## Exercise
Only the lines below starting at the one containing "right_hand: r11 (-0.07" and ending at the one containing "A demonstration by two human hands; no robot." belong in the answer, each copied exactly.

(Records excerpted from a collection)
----------

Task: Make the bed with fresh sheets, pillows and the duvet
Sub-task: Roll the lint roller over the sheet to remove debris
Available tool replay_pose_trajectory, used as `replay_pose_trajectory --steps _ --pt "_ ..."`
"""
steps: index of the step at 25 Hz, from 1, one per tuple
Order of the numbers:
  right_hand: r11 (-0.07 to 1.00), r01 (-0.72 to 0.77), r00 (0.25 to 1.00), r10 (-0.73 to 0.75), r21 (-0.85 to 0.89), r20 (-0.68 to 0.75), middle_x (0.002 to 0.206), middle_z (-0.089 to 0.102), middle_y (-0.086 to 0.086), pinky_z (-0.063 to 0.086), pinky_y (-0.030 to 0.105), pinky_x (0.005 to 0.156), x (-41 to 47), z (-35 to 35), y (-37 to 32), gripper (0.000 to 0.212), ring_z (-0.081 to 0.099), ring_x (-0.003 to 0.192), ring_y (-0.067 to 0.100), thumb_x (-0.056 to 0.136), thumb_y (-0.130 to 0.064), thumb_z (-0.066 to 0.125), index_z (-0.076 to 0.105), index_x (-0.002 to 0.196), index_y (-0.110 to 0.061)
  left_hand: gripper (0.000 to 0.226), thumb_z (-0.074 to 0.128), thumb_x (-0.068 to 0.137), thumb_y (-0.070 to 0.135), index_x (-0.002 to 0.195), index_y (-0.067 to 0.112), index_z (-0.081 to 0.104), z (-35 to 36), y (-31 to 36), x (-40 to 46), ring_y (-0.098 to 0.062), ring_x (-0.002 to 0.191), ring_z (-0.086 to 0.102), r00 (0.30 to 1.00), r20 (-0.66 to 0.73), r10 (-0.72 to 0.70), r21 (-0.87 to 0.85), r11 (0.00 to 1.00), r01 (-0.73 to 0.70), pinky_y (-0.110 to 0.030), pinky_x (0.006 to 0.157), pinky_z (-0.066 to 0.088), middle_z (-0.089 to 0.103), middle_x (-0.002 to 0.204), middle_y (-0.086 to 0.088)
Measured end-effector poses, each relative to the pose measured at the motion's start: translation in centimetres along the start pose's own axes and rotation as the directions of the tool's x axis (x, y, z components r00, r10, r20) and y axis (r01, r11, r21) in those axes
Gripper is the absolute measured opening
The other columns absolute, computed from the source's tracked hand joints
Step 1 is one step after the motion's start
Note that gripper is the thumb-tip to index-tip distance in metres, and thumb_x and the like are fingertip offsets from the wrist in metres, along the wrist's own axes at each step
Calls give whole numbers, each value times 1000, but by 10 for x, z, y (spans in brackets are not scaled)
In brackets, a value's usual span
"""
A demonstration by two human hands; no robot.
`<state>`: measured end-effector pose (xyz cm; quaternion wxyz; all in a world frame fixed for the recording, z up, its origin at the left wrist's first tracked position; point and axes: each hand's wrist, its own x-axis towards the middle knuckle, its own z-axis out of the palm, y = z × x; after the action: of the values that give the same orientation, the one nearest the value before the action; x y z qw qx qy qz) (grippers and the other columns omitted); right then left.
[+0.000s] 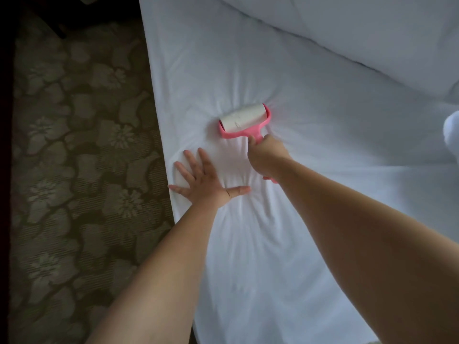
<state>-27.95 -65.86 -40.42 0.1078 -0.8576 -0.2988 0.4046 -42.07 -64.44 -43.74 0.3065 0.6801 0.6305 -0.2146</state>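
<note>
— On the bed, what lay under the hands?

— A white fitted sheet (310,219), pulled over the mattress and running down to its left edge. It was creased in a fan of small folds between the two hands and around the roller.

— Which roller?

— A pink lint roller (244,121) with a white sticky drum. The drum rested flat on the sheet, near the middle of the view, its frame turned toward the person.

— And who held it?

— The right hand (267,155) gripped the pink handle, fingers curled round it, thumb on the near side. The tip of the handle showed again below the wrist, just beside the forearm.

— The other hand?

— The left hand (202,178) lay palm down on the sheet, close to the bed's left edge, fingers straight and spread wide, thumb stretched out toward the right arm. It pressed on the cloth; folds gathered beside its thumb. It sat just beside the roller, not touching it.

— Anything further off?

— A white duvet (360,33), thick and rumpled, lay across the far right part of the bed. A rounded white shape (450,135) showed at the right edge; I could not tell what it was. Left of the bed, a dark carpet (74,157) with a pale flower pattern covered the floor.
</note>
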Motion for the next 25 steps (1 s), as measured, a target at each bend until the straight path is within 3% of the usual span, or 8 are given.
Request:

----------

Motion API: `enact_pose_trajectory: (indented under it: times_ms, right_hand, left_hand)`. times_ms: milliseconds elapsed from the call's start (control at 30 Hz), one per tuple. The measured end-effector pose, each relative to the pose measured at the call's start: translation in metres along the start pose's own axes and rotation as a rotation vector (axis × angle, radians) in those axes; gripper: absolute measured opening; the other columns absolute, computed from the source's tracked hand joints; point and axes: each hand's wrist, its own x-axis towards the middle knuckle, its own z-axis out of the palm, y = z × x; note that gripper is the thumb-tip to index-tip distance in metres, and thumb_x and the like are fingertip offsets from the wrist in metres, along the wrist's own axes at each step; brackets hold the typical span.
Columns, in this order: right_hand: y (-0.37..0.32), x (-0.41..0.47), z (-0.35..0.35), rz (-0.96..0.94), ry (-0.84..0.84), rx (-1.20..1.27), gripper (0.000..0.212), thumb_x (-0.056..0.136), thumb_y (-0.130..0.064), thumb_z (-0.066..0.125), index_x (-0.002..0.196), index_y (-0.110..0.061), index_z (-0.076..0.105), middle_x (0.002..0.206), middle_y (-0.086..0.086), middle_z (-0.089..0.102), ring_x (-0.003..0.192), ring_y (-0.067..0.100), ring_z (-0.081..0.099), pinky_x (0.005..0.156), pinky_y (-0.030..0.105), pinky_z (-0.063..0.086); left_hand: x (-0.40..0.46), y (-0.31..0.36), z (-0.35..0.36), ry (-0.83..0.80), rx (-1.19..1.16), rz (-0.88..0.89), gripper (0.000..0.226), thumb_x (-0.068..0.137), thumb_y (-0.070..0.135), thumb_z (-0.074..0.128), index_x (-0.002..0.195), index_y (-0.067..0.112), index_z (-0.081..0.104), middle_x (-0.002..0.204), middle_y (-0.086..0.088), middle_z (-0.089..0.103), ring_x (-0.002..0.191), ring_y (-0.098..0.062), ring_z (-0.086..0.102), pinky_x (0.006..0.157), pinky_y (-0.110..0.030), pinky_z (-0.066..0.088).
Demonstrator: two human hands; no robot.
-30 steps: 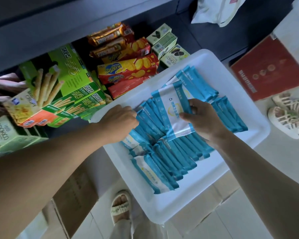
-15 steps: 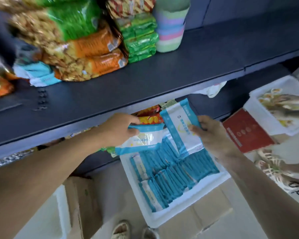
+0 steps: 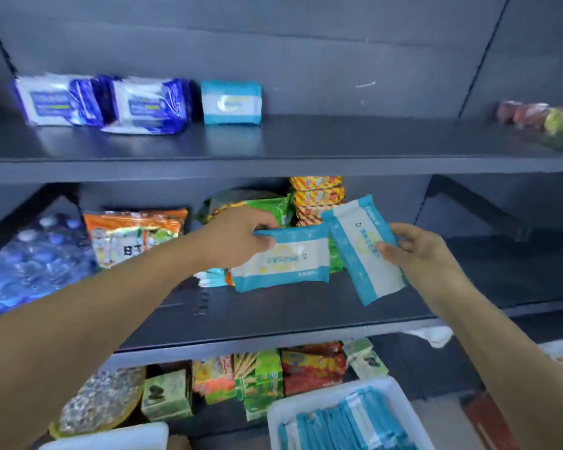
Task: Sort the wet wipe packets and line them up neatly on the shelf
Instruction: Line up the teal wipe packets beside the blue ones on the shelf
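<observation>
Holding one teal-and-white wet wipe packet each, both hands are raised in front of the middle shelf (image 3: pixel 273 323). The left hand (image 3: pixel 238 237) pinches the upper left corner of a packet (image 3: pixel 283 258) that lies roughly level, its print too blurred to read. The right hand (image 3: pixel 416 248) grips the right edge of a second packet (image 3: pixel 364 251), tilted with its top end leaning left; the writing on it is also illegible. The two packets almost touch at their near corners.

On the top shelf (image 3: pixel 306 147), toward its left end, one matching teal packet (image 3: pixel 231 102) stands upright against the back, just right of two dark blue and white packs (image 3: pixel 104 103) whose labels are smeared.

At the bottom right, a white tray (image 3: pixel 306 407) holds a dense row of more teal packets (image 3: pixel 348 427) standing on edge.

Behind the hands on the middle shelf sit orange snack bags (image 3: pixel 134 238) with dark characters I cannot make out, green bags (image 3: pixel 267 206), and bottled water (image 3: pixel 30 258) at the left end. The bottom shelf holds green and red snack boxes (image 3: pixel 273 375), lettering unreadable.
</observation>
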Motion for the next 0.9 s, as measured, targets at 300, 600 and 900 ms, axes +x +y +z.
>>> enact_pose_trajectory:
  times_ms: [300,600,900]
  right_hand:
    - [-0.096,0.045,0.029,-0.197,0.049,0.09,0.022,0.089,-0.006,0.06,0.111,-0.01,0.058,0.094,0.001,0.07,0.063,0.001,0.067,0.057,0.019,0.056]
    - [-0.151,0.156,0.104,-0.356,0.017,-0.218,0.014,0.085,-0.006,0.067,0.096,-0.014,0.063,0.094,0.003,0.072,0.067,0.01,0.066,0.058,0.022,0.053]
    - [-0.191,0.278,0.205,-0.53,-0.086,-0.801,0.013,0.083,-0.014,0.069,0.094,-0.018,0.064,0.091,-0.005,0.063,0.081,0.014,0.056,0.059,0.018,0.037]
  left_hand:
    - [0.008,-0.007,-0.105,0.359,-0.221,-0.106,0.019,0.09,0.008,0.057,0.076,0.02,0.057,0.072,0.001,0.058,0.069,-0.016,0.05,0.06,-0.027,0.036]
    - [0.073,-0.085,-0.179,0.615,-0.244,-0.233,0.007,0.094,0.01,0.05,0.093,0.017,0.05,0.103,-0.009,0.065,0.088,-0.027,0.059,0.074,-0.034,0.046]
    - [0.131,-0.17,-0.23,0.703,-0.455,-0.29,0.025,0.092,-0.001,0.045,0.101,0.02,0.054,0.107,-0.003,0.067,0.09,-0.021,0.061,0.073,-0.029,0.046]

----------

## The completed task
  right_hand: r11 (-0.07 to 1.00), r01 (-0.72 to 0.77), r00 (0.25 to 1.00), r10 (-0.73 to 0.75), r21 (-0.85 to 0.89), r20 (-0.68 to 0.75), middle_x (0.002 to 0.206), middle_z (-0.089 to 0.102), middle_y (-0.086 to 0.086), pinky_z (-0.063 to 0.086), pinky_y (-0.030 to 0.105), pinky_x (0.005 to 0.156), x (-41 to 47), z (-35 to 35), y (-37 to 32), gripper (0.000 to 0.212), ring_z (-0.081 to 0.099), ring_x (-0.003 to 0.192), ring_y (-0.067 to 0.100), thumb_x (-0.056 to 0.136), thumb_y (-0.130 to 0.064), thumb_z (-0.066 to 0.125), index_z (-0.076 to 0.105), index_x (-0.002 to 0.196), index_y (-0.110 to 0.061)
  left_hand: gripper (0.000 to 0.226), thumb_z (-0.074 to 0.128), thumb_x (-0.068 to 0.137), thumb_y (-0.070 to 0.135), index_x (-0.002 to 0.195), index_y (-0.067 to 0.112), index_z (-0.081 to 0.104), z (-35 to 36), y (-31 to 36), x (-40 to 46), ring_y (-0.098 to 0.062), ring_x (-0.002 to 0.191), ring_z (-0.086 to 0.102), r00 (0.30 to 1.00), r20 (-0.66 to 0.73), r10 (-0.72 to 0.70), r21 (-0.87 to 0.85), r11 (0.00 to 1.00), r01 (-0.73 to 0.70), pinky_y (-0.110 to 0.030), pinky_x (0.006 to 0.157), pinky_z (-0.066 to 0.088), middle_z (-0.089 to 0.103), middle_x (-0.002 to 0.204), middle_y (-0.086 to 0.088)
Measured end-effector poses, each relative to the pose measured at the motion's start: translation in centimetres along the start pose's own axes and rotation as the directions of the tool's x axis (x, y, z components r00, r10, r20) and y axis (r01, r11, r21) in those axes
Gripper is the absolute measured opening
The other columns absolute, computed from the source's tracked hand joints
Step 1 is one step after the motion's start
Note that gripper is the thumb-tip to index-tip distance in metres, and thumb_x and the like are fingertip offsets from the wrist in metres, along the wrist's own axes at each step
Calls give whole numbers, each value times 1000, but by 10 for x, z, y (spans in brackets are not scaled)
In brackets, a value's usual span
"""
A demonstration by two human hands; no robot.

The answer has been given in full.